Гардемарин кашлянул и сказал, прямо и бесстрашно глядя в глаза Апраксину, что пусть простит его генерал-адмирал, но в навигацком училище навидался он такого лиха от учителей-иноземцев, что служить бы хотел под начальством русского офицера.

— Так, так! — опять произнес Апраксин. — Так.

И начал долго, с интересом рассматривать гардемарина. Потом велел:

— Сядь поближе.

Подумал и заговорил:

— Иноземец иноземцу рознь. Сей шаутбенахт Боцис единственный из иноземцев, который, нанимаясь на русскую службу, не спросил, какое ему пойдет жалованье. И не токмо сразу не спросил, но впоследствии долго о деньгах не спрашивал, пока вовсе не прожился, что и на хлеб не стало. Тогда и вспомнил, и, государево жалованье получив, не посчитал его, а высыпал в шкатулку, и не вспоминал более, пока вновь не прожился. Недосуг ему деньги считать, не то что иным некоторым прочим…

Лицо Апраксина смягчилось, он длинно вздохнул, помотал головою, сказал с грустью:

— Еще был такой — Гордон. И еще немногие… А сей — на него положусь, как на Сильвестра Петровича Иевлева, как на самого себя. Храбр, прямодушен, в исполнении долга своего воинского через самую смерть переступит, а сделает по-доброму. И моряк искуснейший. Галерный флот — дело трудное, он же, с помощью божьей, справляется. Он тебя возьмет, даст тебе галеру под командование. Слушай меня, я дело советую.
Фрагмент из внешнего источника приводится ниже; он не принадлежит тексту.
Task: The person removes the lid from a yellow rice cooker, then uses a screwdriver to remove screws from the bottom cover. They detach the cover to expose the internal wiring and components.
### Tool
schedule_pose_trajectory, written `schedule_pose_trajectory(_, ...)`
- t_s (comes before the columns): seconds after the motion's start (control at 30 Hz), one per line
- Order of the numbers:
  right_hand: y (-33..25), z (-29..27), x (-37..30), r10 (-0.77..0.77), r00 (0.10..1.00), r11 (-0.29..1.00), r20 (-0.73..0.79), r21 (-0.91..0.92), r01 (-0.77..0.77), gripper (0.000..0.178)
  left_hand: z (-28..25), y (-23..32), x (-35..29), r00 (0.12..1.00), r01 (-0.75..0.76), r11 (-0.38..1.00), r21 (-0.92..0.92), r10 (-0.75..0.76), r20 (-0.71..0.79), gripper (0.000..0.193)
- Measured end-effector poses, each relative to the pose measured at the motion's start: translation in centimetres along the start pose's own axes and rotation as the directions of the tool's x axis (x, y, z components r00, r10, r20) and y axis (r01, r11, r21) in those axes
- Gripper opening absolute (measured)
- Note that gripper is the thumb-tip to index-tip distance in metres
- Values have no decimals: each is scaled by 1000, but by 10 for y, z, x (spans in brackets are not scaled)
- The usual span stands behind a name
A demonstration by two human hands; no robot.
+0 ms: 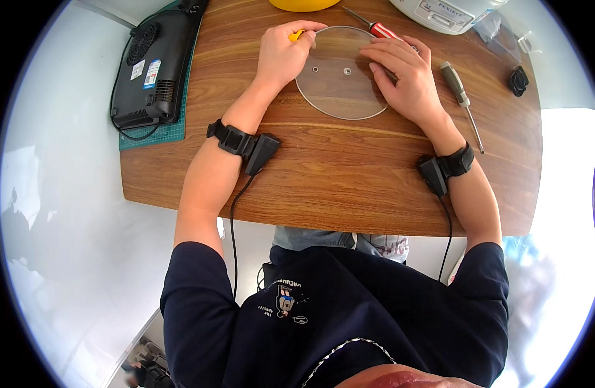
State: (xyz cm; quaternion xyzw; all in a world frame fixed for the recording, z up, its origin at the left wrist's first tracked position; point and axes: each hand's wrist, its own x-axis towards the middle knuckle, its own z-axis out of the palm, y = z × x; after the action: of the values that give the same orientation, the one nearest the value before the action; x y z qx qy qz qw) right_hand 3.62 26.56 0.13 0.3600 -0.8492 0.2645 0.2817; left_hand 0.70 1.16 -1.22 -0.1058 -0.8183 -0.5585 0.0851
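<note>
- Wood-grain table point(310, 174): smooth, brown, streaked with darker lines. It carries the glass lid point(339, 100), and I would let it bear the weight rather than my wrists.
- Black appliance point(136, 77): a flat plastic body with a round grille and slots, well left of the lid, lying on a green cutting mat point(151, 141).
- White appliance point(437, 15): glossy and rounded, beyond the lid to its right, cut off by the frame.
- The lid itself: a clear, thin-looking disc in a narrow metal rim, between my hands. I judge it best steadied by that rim, with even, light pressure so the glass takes no sharp load.
- My right hand point(404, 76): half-curled over the lid's right edge. Whether it truly grips, I cannot tell.
- My left hand point(286, 50): closed at the lid's far left edge, thumb and fingers pinching a small yellow piece point(297, 35).
- Screwdrivers: one grey-handled point(454, 84), right of the lid; one red-and-white point(382, 30), just beyond it. I'd keep their steel shafts off the glass.
- Centre fitting point(347, 71) and off-centre ring point(315, 69): small, round, metallic-looking, set within the lid; they deserve gentle, square handling.
</note>
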Motion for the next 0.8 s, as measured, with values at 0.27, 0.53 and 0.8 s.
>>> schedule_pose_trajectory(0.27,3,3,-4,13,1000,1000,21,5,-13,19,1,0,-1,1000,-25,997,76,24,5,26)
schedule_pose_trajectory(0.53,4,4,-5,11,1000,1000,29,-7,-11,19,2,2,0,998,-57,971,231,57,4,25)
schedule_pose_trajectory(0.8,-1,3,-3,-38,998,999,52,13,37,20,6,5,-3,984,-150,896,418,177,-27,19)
Молчишь?

Иван Иванович опустил голову.

— В отца — упрям! — спокойно сказал Апраксин. — Как знаешь. Будет баталия — позавидуешь галерному флоту, он у нас нынче большие дела делает. Значит, к Калмыкову?

— К нему, господин генерал-адмирал.

— Ну иди! Вели моим именем писцу приказ написать.

Рябов встал, поклонился.

— Все ж к шаутбенахту зайдем! — сказал Апраксин. — Пусть на тебя поглядит. Он с твоим батюшкой вместе меня под Выборгом выручал, отца знает, надобно ему и на сына взглянуть. Да и схож ты с батюшкой…

Вдвоем они миновали сени, вошли в комнату, поменьше, чем та, где сидел Федор Матвеевич. У маленького окна тяжело склонился над картами адмирал Боцис. Воротник мундира туго подпирал его шею; лицо, обрамленное седыми курчавыми волосами, было спокойно и неподвижно. И такая тишина стояла в жарко натопленной комнатке, что у Рябова сразу зазвенело в ушах.

— Герр шаутбенахт! — негромко произнес Апраксин.

Боцис не откликнулся. Федор Матвеевич быстро подошел к нему, взял его за руку. Шаутбенахт покачнулся, медленно стал оседать на правую сторону. Вдвоем они подняли его тяжелое, совершенно неподвижное тело, положили на стол — на разбросанные меркаторские карты, на чертежи галер, на бумаги, которые он так недавно читал и подписывал.

Вошли матросы, прибежал писец, денщик Боциса; захожий унтер-лейтенант разжился свечкой, зажег ее в изголовьи. Федор Матвеевич поцеловал покойного в лоб, спросил у денщика:

— Он какой веры-то был? Католик?

Денщик, плача, ответил:

— Кто его знает…

— В какую церковь ходил?

— А ни в какую, господин генерал-адмирал. Как австерию сделали — он туда пиво пить ходил. А то все на кораблях.

— Икона у него была?

— Вроде богородица…

— Принеси!

Денщик убежал, тотчас же вернулся. Покойный имел квартиру здесь же, рядом с адмиралтейц-коллегией. Апраксин взял овальный в серебряной рамке портрет, долго всматривался в тонкое, надменное и прекрасное лицо молодой черноволосой женщины с чайной розой на бархатном платье, положил портрет на грудь покойному.